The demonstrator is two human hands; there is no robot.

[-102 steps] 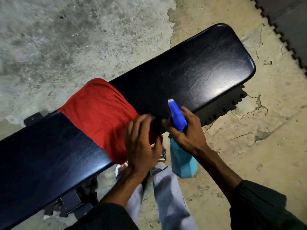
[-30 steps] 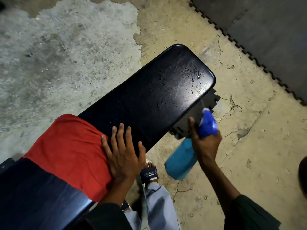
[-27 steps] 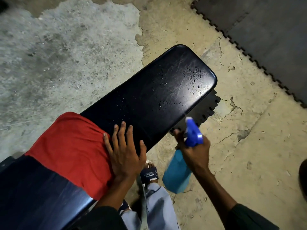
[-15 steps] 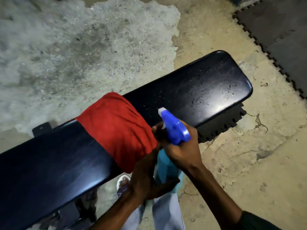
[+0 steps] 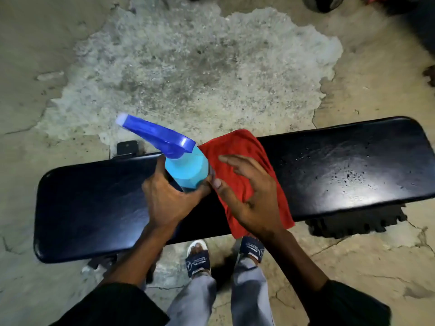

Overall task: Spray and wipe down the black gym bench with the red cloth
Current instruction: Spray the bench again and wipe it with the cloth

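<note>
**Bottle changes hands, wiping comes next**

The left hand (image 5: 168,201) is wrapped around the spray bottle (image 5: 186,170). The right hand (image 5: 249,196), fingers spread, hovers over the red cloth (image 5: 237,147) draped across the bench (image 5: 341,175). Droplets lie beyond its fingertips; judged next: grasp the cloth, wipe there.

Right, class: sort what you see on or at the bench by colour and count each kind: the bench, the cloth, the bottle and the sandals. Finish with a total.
Black: 1, the bench
Red: 1, the cloth
Blue: 1, the spray bottle, held in the left hand
Dark blue and white: 2, the sandals
Total: 5
</note>
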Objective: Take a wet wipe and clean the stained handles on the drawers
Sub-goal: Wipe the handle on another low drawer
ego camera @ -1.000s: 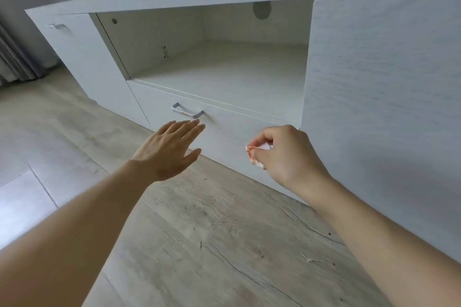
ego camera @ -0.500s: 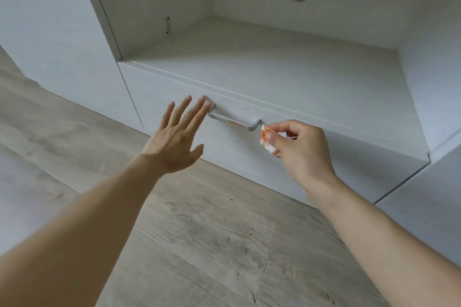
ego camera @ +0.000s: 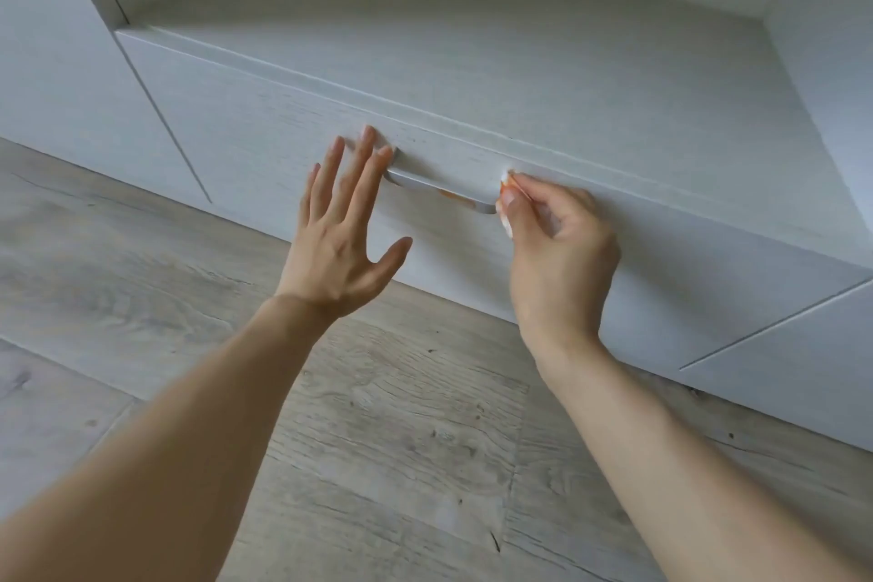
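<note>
**Pale wood cabinet, stained handle, wipe at its right end**

Whitewashed wood grain covers the whole cabinet [ego camera: 71, 61], which stands on a grey plank floor [ego camera: 401, 463]. At far left is a plain closed panel, then a vertical seam where the drawer [ego camera: 264, 147] begins. Above the drawer runs an open shelf [ego camera: 519, 52] — nothing shows on it in this view. What the drawer holds cannot be told, since its front is closed.

The left hand [ego camera: 335, 246] is flat against the drawer front, fingers straight and spread, gripping nothing; its fingertips [ego camera: 383, 152] reach the left end of the handle [ego camera: 439, 189]. The handle is a short metal bar standing off the drawer front, with an orange smear towards its right half.

At the bar's right end sits the wipe [ego camera: 505, 189] — a small white wad, tinged orange, pressed against the metal. The right hand [ego camera: 557, 250] pinches it between thumb and curled fingers, so most of the wipe is hidden inside the grip. Further right the drawer front ends at a slanting seam, with another closed panel [ego camera: 779, 345] beyond.
</note>
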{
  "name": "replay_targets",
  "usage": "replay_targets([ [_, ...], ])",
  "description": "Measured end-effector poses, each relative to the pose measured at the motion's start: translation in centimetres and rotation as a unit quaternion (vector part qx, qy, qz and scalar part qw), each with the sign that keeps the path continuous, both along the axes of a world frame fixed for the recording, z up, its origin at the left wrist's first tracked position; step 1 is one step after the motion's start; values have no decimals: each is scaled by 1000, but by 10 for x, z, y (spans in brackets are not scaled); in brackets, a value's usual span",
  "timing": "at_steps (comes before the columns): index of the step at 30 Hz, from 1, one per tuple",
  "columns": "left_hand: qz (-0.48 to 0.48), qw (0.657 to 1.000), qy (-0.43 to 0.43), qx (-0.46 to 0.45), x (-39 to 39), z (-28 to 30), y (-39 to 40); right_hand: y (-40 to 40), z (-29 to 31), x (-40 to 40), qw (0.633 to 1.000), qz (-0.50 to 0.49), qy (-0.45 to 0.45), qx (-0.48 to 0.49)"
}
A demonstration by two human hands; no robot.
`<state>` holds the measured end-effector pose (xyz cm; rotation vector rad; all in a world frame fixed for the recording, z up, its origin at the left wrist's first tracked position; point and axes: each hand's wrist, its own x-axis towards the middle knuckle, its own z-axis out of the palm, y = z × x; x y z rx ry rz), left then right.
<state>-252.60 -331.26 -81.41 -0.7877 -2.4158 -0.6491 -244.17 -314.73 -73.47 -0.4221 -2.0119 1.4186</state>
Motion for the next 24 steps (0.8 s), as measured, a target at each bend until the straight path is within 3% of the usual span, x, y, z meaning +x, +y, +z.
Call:
replay_targets([
  [4,12,999,28,14,-6,-8,1,-11,-13,2,999,-11,48,19],
  [9,14,1000,13,-25,1,4,-6,-7,-9,1,990,-13,43,-136],
  [14,-6,997,-1,-71,2,12,-14,-21,-12,4,974,-25,57,-218],
  [20,-21,996,10,-91,-3,15,-18,-25,-14,2,957,-54,84,-271],
  [24,-29,996,37,-74,-10,8,-17,-27,-19,12,965,-27,70,-252],
])
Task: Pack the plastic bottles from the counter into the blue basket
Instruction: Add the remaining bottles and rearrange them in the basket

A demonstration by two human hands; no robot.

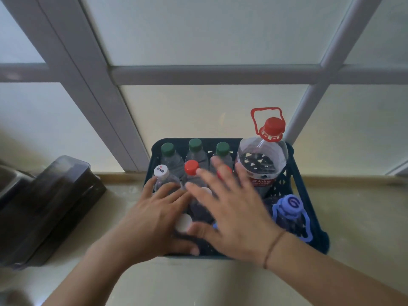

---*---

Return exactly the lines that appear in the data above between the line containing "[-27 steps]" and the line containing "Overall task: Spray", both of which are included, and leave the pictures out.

| Reply to the task |
[-27 steps] 
[-15 steps] 
[+0 steps] 

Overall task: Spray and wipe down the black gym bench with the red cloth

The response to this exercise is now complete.